Exercise directions :: Your answer must be only the lines below from the one containing "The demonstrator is" through the one containing "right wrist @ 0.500", copied exactly, with the pictures left out.

Data for processing ::
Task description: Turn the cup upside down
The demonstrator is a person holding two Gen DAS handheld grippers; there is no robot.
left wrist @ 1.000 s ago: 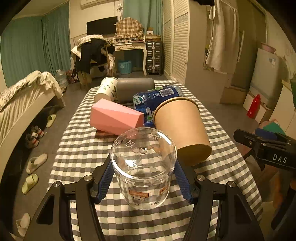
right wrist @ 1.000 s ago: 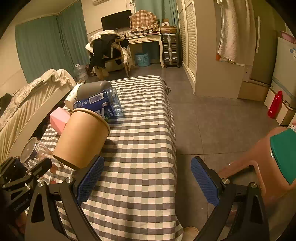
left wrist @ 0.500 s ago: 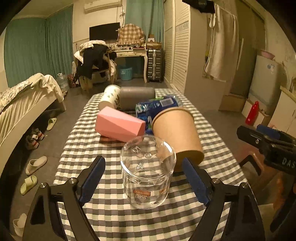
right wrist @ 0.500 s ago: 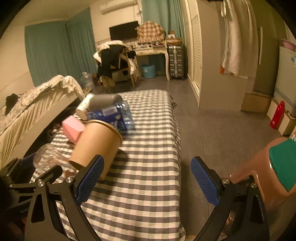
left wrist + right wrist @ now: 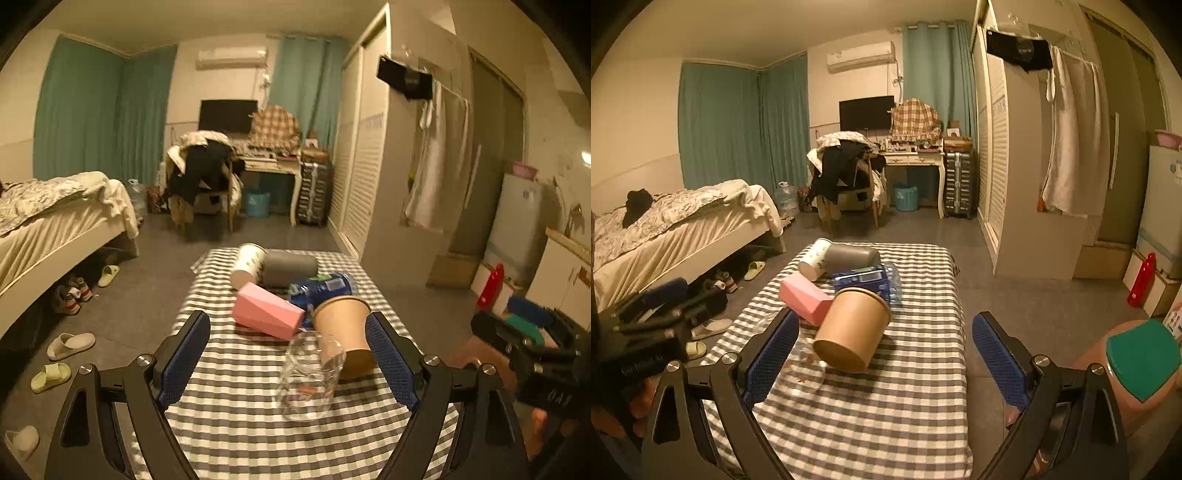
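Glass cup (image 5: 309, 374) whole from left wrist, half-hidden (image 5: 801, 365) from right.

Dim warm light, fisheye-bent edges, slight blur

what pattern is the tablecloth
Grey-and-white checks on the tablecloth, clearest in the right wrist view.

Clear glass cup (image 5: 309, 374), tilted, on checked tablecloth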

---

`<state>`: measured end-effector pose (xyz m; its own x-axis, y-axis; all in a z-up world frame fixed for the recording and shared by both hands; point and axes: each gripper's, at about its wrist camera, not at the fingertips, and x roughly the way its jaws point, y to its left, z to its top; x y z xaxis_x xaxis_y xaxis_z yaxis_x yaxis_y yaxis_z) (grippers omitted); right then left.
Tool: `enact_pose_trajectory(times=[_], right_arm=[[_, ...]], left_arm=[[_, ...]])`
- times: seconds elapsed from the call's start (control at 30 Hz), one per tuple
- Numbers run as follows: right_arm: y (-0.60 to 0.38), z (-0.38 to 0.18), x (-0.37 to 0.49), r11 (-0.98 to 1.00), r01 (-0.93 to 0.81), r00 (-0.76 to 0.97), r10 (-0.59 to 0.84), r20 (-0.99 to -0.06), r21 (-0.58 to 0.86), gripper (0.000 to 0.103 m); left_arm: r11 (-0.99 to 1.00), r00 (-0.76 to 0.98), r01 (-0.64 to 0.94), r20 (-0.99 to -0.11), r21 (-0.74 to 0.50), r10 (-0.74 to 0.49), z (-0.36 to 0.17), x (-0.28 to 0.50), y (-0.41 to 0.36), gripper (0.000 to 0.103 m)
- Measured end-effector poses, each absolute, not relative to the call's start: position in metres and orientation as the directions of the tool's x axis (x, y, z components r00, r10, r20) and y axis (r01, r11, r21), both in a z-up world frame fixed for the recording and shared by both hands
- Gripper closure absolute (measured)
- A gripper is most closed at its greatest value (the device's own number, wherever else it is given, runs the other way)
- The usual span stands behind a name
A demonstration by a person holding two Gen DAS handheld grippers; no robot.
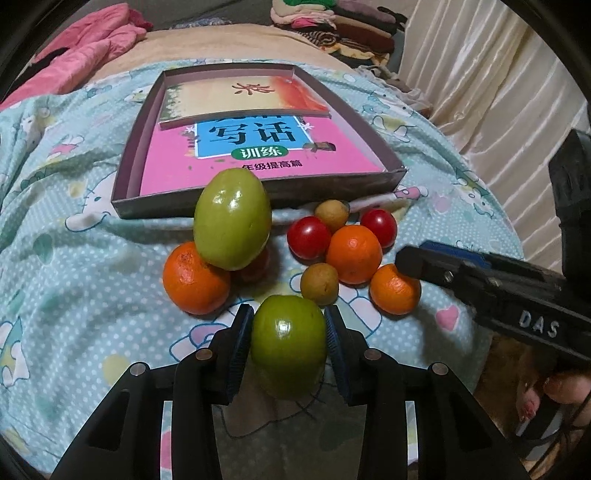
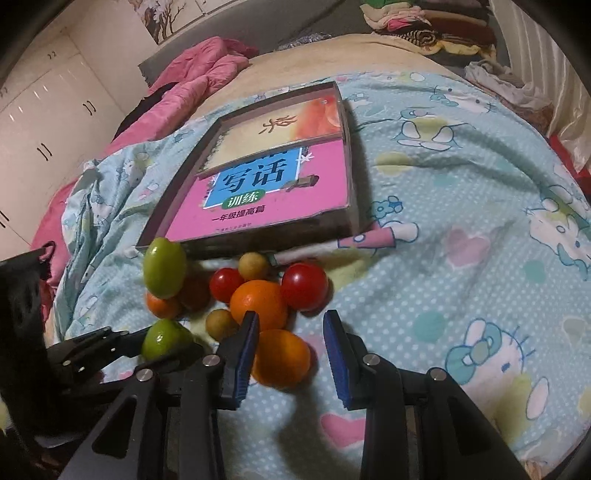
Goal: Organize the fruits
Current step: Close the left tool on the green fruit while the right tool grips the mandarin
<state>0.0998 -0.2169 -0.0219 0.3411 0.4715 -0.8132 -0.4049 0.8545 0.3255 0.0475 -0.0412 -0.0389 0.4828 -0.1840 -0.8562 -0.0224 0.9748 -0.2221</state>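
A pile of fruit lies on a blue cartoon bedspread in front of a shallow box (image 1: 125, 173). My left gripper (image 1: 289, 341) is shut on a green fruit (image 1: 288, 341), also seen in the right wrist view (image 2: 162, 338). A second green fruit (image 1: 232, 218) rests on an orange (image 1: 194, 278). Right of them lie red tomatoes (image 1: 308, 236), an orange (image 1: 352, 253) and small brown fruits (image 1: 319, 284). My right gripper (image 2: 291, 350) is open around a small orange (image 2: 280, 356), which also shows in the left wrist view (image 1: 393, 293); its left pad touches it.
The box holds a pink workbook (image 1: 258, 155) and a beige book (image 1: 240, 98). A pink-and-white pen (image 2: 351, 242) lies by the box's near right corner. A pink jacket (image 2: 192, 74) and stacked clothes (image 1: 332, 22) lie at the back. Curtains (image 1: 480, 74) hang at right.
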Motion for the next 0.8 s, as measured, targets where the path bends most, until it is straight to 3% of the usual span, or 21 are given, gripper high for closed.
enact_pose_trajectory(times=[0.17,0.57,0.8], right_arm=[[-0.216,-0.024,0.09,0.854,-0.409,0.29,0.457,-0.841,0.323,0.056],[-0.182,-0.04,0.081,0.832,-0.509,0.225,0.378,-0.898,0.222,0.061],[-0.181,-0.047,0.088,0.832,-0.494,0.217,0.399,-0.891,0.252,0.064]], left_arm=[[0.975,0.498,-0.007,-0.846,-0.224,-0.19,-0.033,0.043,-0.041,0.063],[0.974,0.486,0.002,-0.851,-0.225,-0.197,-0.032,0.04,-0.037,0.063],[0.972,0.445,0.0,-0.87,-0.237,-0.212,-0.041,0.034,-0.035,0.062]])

Task response ::
The demonstrator is a person holding two Gen DAS handheld grippers; there is no robot.
left wrist @ 1.000 s ago: 
right wrist @ 1.000 s ago: 
left wrist @ 0.500 s ago: 
right wrist @ 0.500 s ago: 

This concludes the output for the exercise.